What is expected
Every record must be repeated precisely as it stands.
###
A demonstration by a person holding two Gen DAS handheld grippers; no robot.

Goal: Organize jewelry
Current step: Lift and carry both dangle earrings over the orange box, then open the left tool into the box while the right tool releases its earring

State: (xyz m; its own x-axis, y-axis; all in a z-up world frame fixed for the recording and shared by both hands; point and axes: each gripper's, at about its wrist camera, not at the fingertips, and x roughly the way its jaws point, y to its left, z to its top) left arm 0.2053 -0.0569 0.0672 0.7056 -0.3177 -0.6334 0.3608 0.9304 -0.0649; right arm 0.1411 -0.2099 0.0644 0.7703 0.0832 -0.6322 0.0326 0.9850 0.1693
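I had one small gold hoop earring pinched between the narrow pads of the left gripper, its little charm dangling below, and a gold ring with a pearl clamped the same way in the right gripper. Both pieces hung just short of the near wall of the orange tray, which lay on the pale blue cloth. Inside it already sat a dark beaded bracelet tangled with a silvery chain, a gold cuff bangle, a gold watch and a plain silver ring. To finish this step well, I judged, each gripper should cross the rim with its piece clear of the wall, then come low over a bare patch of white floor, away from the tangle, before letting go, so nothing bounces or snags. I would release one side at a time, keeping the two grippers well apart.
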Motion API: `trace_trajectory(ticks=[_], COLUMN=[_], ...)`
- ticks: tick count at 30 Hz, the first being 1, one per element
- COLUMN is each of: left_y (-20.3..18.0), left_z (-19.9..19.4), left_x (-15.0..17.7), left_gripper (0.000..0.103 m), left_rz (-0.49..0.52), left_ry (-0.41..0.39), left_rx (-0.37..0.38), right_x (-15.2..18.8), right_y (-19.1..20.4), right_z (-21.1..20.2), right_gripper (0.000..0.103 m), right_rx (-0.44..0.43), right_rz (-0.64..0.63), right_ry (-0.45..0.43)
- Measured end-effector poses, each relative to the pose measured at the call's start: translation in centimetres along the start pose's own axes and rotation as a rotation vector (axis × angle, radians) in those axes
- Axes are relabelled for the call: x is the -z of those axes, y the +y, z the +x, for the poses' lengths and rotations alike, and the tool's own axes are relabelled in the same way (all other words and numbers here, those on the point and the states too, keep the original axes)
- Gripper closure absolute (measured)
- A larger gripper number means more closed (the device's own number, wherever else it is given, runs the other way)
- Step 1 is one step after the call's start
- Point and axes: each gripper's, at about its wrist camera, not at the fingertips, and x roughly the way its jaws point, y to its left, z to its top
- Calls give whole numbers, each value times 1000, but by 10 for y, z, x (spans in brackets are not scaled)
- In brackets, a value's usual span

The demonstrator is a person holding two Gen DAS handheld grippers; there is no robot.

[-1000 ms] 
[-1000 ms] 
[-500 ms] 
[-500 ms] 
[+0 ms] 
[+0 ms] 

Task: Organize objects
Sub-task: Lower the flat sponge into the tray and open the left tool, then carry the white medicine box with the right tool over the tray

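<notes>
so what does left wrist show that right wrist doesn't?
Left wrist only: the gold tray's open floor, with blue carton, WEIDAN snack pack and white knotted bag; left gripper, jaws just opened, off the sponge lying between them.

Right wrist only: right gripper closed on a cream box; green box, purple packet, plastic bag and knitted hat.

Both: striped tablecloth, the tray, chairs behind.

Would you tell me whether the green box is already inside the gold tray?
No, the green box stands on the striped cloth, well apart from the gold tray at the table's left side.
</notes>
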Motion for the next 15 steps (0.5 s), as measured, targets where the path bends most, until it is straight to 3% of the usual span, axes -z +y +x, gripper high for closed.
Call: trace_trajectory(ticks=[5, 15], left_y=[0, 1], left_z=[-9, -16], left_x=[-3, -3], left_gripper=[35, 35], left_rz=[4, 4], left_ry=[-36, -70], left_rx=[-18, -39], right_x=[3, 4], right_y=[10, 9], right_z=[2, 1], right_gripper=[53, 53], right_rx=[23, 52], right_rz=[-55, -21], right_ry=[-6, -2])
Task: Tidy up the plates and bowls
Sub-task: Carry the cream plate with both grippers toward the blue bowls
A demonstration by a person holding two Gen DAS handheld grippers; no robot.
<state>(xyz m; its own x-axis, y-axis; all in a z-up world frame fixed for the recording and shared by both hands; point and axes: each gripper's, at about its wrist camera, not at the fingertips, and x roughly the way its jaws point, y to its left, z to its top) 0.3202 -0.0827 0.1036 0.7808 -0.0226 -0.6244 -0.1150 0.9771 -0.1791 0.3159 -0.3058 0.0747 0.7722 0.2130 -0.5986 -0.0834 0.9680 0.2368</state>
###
Solution below
A demonstration by a person holding two Gen DAS handheld grippers; no robot.

Goal: Organize jewelry
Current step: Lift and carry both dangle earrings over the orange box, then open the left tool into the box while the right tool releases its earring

State: (xyz m; its own x-axis, y-axis; all in a z-up world frame fixed for the recording and shared by both hands; point and axes: each gripper's, at about its wrist camera, not at the fingertips, and x roughly the way its jaws point, y to its left, z to its top) left arm 0.2053 -0.0569 0.0672 0.7056 -0.3177 -0.6334 0.3608 0.9304 -0.0649; right arm 0.1411 -0.2099 0.0644 0.7703 0.0832 -0.6322 0.0326 0.9850 0.1693
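I had one small gold hoop earring pinched between the narrow pads of the left gripper, its little charm dangling below, and a gold ring with a pearl clamped the same way in the right gripper. Both pieces hung just short of the near wall of the orange tray, which lay on the pale blue cloth. Inside it already sat a dark beaded bracelet tangled with a silvery chain, a gold cuff bangle, a gold watch and a plain silver ring. To finish this step well, I judged, each gripper should cross the rim with its piece clear of the wall, then come low over a bare patch of white floor, away from the tangle, before letting go, so nothing bounces or snags. I would release one side at a time, keeping the two grippers well apart.
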Motion API: `trace_trajectory(ticks=[_], COLUMN=[_], ...)`
- ticks: tick count at 30 Hz, the first being 1, one per element
- COLUMN is each of: left_y (-20.3..18.0), left_z (-19.9..19.4), left_x (-15.0..17.7), left_gripper (0.000..0.103 m), left_rz (-0.49..0.52), left_ry (-0.41..0.39), left_rx (-0.37..0.38), right_x (-15.2..18.8), right_y (-19.1..20.4), right_z (-21.1..20.2), right_gripper (0.000..0.103 m), right_rx (-0.44..0.43), right_rz (-0.64..0.63), right_ry (-0.45..0.43)
- Measured end-effector poses, each relative to the pose measured at the call's start: translation in centimetres along the start pose's own axes and rotation as a rotation vector (axis × angle, radians) in those axes
- Axes are relabelled for the call: x is the -z of those axes, y the +y, z the +x, for the poses' lengths and rotations alike, and the tool's own axes are relabelled in the same way (all other words and numbers here, those on the point and the states too, keep the original axes)
- Gripper closure absolute (measured)
- A larger gripper number means more closed (the device's own number, wherever else it is given, runs the other way)
- Step 1 is one step after the call's start
- Point and axes: each gripper's, at about its wrist camera, not at the fingertips, and x roughly the way its jaws point, y to its left, z to its top
- Calls give whole numbers, each value times 1000, but by 10 for y, z, x (spans in brackets are not scaled)
- In brackets, a value's usual span

The demonstrator is a person holding two Gen DAS handheld grippers; there is no robot.

[-1000 ms] 
[-1000 ms] 
[-500 ms] 
[-500 ms] 
[+0 ms] 
[+0 ms] 

Task: Organize objects
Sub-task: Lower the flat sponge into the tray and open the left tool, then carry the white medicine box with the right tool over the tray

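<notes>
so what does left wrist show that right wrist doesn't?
Left wrist only: the gold tray's open floor, with blue carton, WEIDAN snack pack and white knotted bag; left gripper, jaws just opened, off the sponge lying between them.

Right wrist only: right gripper closed on a cream box; green box, purple packet, plastic bag and knitted hat.

Both: striped tablecloth, the tray, chairs behind.

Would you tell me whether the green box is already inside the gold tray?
No, the green box stands on the striped cloth, well apart from the gold tray at the table's left side.
</notes>
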Motion for the next 15 steps (0.5 s), as measured, targets where the path bends most, until it is straight to 3% of the usual span, axes -z +y +x, gripper high for closed.
Call: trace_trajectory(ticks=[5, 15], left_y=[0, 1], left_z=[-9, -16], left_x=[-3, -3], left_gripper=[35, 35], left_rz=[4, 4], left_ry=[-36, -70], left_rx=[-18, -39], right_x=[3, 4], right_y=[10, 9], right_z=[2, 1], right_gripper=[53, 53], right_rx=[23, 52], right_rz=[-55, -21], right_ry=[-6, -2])
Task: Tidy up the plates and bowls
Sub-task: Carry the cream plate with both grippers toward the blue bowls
A demonstration by a person holding two Gen DAS handheld grippers; no robot.
<state>(xyz m; its own x-axis, y-axis; all in a z-up world frame fixed for the recording and shared by both hands; point and axes: each gripper's, at about its wrist camera, not at the fingertips, and x roughly the way its jaws point, y to its left, z to its top) 0.3202 -0.0827 0.1036 0.7808 -0.0226 -0.6244 -0.1150 0.9771 -0.1791 0.3159 -0.3058 0.0747 0.7722 0.2130 -0.5986 -0.0834 0.9680 0.2368</state>

No more output will be added to the exercise.